:: What the task requires ::
Please return the data word for word and leave out any picture it contains.
Content starts
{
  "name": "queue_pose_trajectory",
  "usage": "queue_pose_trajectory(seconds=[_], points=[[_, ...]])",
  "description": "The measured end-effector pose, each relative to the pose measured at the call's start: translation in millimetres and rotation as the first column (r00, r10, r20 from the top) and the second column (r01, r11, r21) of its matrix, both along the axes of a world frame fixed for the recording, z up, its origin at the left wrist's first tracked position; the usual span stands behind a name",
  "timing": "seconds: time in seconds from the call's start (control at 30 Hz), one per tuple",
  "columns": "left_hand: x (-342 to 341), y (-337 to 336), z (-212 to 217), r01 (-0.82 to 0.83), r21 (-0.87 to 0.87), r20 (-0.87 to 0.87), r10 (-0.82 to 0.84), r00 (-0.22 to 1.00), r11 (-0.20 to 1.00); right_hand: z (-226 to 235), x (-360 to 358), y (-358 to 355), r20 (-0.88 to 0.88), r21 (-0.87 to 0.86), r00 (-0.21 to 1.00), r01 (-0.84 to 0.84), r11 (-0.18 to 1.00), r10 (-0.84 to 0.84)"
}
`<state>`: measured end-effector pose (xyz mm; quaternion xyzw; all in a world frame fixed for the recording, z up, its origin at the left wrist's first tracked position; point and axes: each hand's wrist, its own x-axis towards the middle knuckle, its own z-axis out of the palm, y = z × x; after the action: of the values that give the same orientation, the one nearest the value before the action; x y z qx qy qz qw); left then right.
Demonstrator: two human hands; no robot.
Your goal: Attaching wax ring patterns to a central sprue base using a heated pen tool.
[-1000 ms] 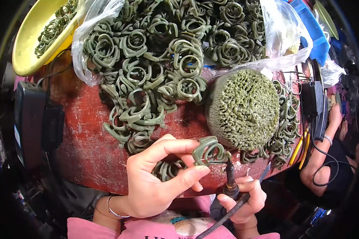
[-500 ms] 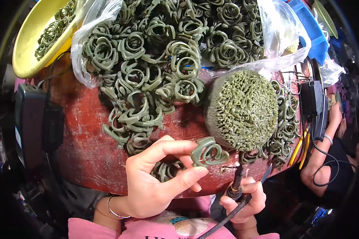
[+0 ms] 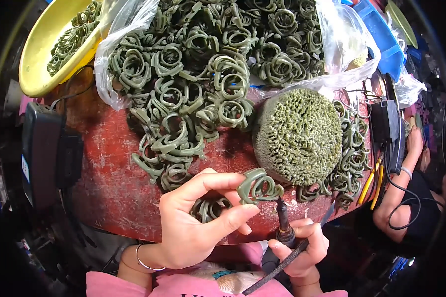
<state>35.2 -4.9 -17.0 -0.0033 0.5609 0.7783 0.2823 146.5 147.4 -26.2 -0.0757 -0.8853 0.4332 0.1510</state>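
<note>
My left hand (image 3: 198,218) pinches a green wax ring (image 3: 257,188) with a scrolled, open pattern between thumb and fingers. My right hand (image 3: 302,250) is closed round the handle of a corded soldering iron (image 3: 283,222), tip pointing up. The dark tip meets, or nearly meets, the right end of the held ring. Behind my left hand, partly hidden, more green rings (image 3: 208,210) lie on the table. Just beyond both hands stands a round green block (image 3: 300,138) with a rough, pitted top.
A heap of green rings (image 3: 173,133) spills from a clear plastic bag (image 3: 109,74) over the red table (image 3: 109,173). Further rings (image 3: 354,153) lie right of the block. Around these are a yellow basin (image 3: 32,74), black box (image 3: 44,153), yellow-handled tool (image 3: 369,183), grey blade (image 3: 328,213) and another person's arm (image 3: 401,193).
My right hand has brought the soldering iron left and up, so its tip is now at the ring's right end. The left hand keeps its hold, nearly still. The whole view has shifted slightly.
</note>
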Motion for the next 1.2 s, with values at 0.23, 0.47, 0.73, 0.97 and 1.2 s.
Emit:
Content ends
:: Problem solution ::
{
  "name": "queue_pose_trajectory",
  "usage": "queue_pose_trajectory(seconds=[_], points=[[_, ...]])",
  "description": "The measured end-effector pose, each relative to the pose measured at the call's start: translation in millimetres and rotation as the first column (r00, r10, r20 from the top) and the second column (r01, r11, r21) of its matrix, both along the axes of a world frame fixed for the recording, z up, its origin at the left wrist's first tracked position; the usual span stands behind a name",
  "timing": "seconds: time in seconds from the call's start (control at 30 Hz), one per tuple",
  "columns": "left_hand: x (-342 to 341), y (-337 to 336), z (-212 to 217), r01 (-0.82 to 0.83), r21 (-0.87 to 0.87), r20 (-0.87 to 0.87), r10 (-0.82 to 0.84), r00 (-0.22 to 1.00), r11 (-0.20 to 1.00); right_hand: z (-226 to 235), x (-360 to 358), y (-358 to 355), r20 (-0.88 to 0.88), r21 (-0.87 to 0.86), r00 (-0.21 to 1.00), r01 (-0.84 to 0.84), r11 (-0.18 to 1.00), r10 (-0.84 to 0.84)"
}
`<state>`: measured end-effector pose (xyz mm; quaternion xyzw; all in a world frame fixed for the recording, z up, its origin at the left wrist's first tracked position; point and axes: each hand's wrist, its own x-axis towards the middle knuckle, its own z-axis out of the palm, y = z × x; after the action: of the values that give the same orientation, the one nearest the value before the action; x y z qx qy qz qw); left then right.
Demonstrator: two human hands; no robot.
Your goal: Attaching wax ring patterns to a central sprue base using a heated pen tool.
[-1000 ms] 
[-500 ms] 
[+0 ms] 
<state>35.2 -4.9 -17.0 -0.0033 0.5609 0.7783 0.2823 146.5 147.4 -26.2 -0.0757 -0.8853 0.4332 0.1510</state>
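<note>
My left hand (image 3: 198,218) pinches a green wax ring (image 3: 257,188) with a scrolled, open pattern between thumb and fingers. My right hand (image 3: 302,250) is closed round the handle of a corded soldering iron (image 3: 283,222), tip pointing up. The dark tip meets, or nearly meets, the right end of the held ring. Behind my left hand, partly hidden, more green rings (image 3: 208,210) lie on the table. Just beyond both hands stands a round green block (image 3: 300,138) with a rough, pitted top.
A heap of green rings (image 3: 173,133) spills from a clear plastic bag (image 3: 109,74) over the red table (image 3: 109,173). Further rings (image 3: 354,153) lie right of the block. Around these are a yellow basin (image 3: 32,74), black box (image 3: 44,153), yellow-handled tool (image 3: 369,183), grey blade (image 3: 328,213) and another person's arm (image 3: 401,193).
My right hand has brought the soldering iron left and up, so its tip is now at the ring's right end. The left hand keeps its hold, nearly still. The whole view has shifted slightly.
</note>
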Motion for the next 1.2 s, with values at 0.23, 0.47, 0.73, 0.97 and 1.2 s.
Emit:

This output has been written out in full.